Berkoff in Two Acts – Adelaide Fringe 2011 • Glam Adelaide

Berkoff in Two Acts – Adelaide Fringe 2011

Two short plays and three fine performances and, in the intimate space, up close and almost too personal for comfort.

By

Presented by Caveat Theatre Company
Reviewed Thursday 10th March 2011

http://www.adelaidefringe.com.au
http://www.caveat-theatre.com.au
http://www.worldsendhotel.com.au

Venue: Worldsend Hotel (upstairs), 208 Hindley Street, Adelaide.
Season: 7pm to Sat 12th March 2011
Duration: 45mins
Tickets: adults $15/conc $12
Bookings: Fringe TIX outlets or http://www.adelaidefringe.com.au

Two short pieces by Steven Berkoff make up this performance. The first piece, Dog, performed and directed by Jonathon Bragg, takes us back to Thatcher’s Britain, where we meet a foul-mouthed football hooligan in a team shirt and his vicious pit bull terrier, Roy. Roy has attacked a young boy causing serious damage to his head and face. The man is unconcerned at the behaviour of his dog and blames the boy for opening the back door of his unlocked van, allowing Roy to escape.

The man enters into a diatribe covering a range of topics from Roy’s penchant for out of date pork pies, complete with the cellophane wrapper, to buying car parts, to racist attacks. He is interrupted occasionally by Roy, also played by Bragg, who threatens to attack him if he pulls on that lead just one more time.

Bragg gives a commanding performance, although the heavily choreographed movement wore a little thin by the end. He slipped easily between master and dog and drew the comparisons between them clearly. By the end of the piece, one could not help feeling that the owner should be put down, along with the dog.

The second piece, Lunch, also directed by Bragg, finds a woman sitting on a park bench noticing, and being noticed by a man passing by. Mary is a bored housewife, Tom is a frustrated salesman who peddles advertising space. They begin innocently enough with an inane conversation about the weather and the sea, as they eat their lunches. The conversations and relationships deepen and darken. He becomes overbearing, demanding and insistent. She feigns resistance. He weakens. There is a continual shift in dynamics. At the end there is awkwardness.
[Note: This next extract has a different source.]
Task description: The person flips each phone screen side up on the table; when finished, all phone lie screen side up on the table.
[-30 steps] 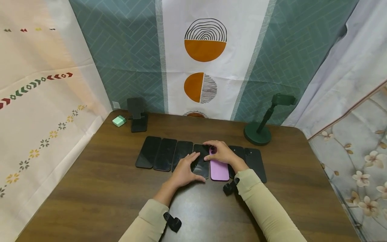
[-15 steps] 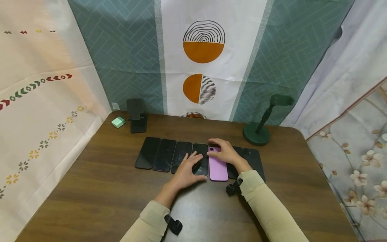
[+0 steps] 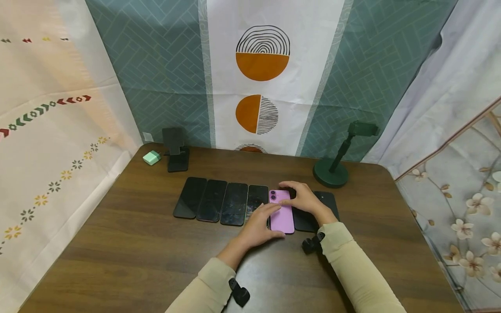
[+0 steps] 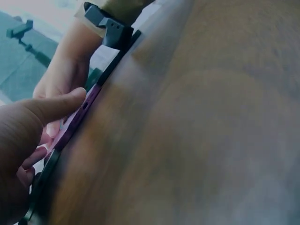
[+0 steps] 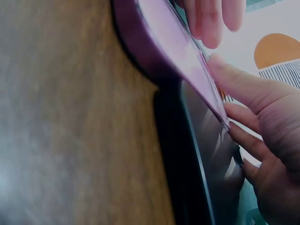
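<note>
A purple phone (image 3: 283,220) lies back up in a row of phones on the wooden table. Over its lower left is my left hand (image 3: 255,228), fingertips on its back and thumb at its bottom edge. My right hand (image 3: 307,201) spans the black phone (image 3: 304,221) just right of it, the thumb reaching the purple phone's right side and the fingers near the black phone's top. In the right wrist view, the purple phone (image 5: 164,40) and black phone (image 5: 206,140) sit edge to edge. From the left wrist, the left thumb (image 4: 63,104) shows by the purple phone's edge.
Left of the purple phone lie several dark phones, among them a black phone (image 3: 190,198) at the row's end. Another black phone (image 3: 329,201) ends the right side. Behind stand a black phone stand (image 3: 178,161), a mint charger (image 3: 151,158) and a dark green stand (image 3: 330,174).
My left hand has moved right, from the dark phone beside it to the purple phone. My right hand has shifted right, from the purple phone to over the neighbouring black phone.
</note>
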The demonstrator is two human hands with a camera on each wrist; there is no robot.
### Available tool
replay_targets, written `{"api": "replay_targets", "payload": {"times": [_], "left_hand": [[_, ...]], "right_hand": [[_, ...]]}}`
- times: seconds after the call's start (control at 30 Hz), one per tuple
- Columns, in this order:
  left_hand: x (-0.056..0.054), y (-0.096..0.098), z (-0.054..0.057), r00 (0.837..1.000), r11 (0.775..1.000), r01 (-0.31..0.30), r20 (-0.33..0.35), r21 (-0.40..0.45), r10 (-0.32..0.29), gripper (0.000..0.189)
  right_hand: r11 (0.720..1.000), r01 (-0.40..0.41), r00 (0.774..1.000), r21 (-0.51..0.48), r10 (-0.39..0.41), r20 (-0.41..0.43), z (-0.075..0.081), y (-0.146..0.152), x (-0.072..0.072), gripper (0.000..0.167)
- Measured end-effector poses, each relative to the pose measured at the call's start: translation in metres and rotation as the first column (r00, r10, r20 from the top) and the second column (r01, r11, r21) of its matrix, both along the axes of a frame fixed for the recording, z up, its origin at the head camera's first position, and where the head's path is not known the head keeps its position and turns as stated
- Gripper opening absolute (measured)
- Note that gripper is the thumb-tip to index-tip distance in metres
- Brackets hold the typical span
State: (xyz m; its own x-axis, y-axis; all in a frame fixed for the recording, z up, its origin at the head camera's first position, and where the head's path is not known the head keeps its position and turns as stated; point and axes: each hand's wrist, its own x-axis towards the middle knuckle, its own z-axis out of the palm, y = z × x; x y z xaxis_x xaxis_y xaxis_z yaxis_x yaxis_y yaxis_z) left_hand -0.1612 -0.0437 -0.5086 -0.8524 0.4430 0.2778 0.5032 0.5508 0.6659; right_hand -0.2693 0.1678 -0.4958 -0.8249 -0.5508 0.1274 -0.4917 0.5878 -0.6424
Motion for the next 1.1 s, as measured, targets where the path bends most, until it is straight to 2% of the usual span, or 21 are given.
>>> {"api": "replay_targets", "payload": {"times": [0.2,0.43,0.63,0.77,0.87,1.1], "left_hand": [[0.0,0.004,-0.002,1.0,1.0,-0.021,-0.003,-0.022,0.021,0.083],[-0.001,0.006,-0.001,0.997,0.997,-0.069,-0.021,-0.018,0.069,0.071],[-0.002,0.01,-0.002,0.996,0.995,-0.089,-0.016,-0.037,0.088,0.072],[-0.003,0.015,-0.003,0.994,0.994,-0.105,0.001,-0.019,0.106,0.072],[-0.004,0.019,-0.005,0.992,0.992,-0.128,-0.011,-0.006,0.128,0.073],[-0.005,0.026,-0.006,0.983,0.983,-0.175,-0.057,-0.052,0.172,0.08]], "right_hand": [[1.0,-0.02,0.999,0.008,0.019,0.029,-0.002,0.005,0.0,0.064],[1.0,0.015,1.0,0.026,-0.015,0.009,-0.002,0.007,-0.002,0.062],[0.998,0.053,0.998,0.044,-0.052,-0.02,-0.003,0.01,-0.002,0.058],[0.997,0.082,0.996,0.011,-0.081,-0.027,-0.004,0.015,-0.003,0.051],[0.995,0.094,0.995,-0.017,-0.094,-0.017,-0.005,0.02,-0.004,0.047],[0.997,0.058,0.998,-0.041,-0.058,0.005,-0.006,0.025,-0.005,0.045]]}}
Where Berkoff’s language was dense in the first piece it is often sparse in the second, sometimes just a string of words, yet nonetheless powerful and evocative. Cameron Pike and Lydia Nicholson, as Tom and Mary, build a complex web of shifting power and internal dialogues, showing insecurities and desires.

Two short plays and three fine performances and, in the intimate space, up close and almost too personal for comfort. There is no chance to sit back and stay aloof from these pieces, they force you to become involved. Try to catch them before the Fringe comes to an end.

Reviewed by Barry Lenny, Arts Editor, Glam Adelaide.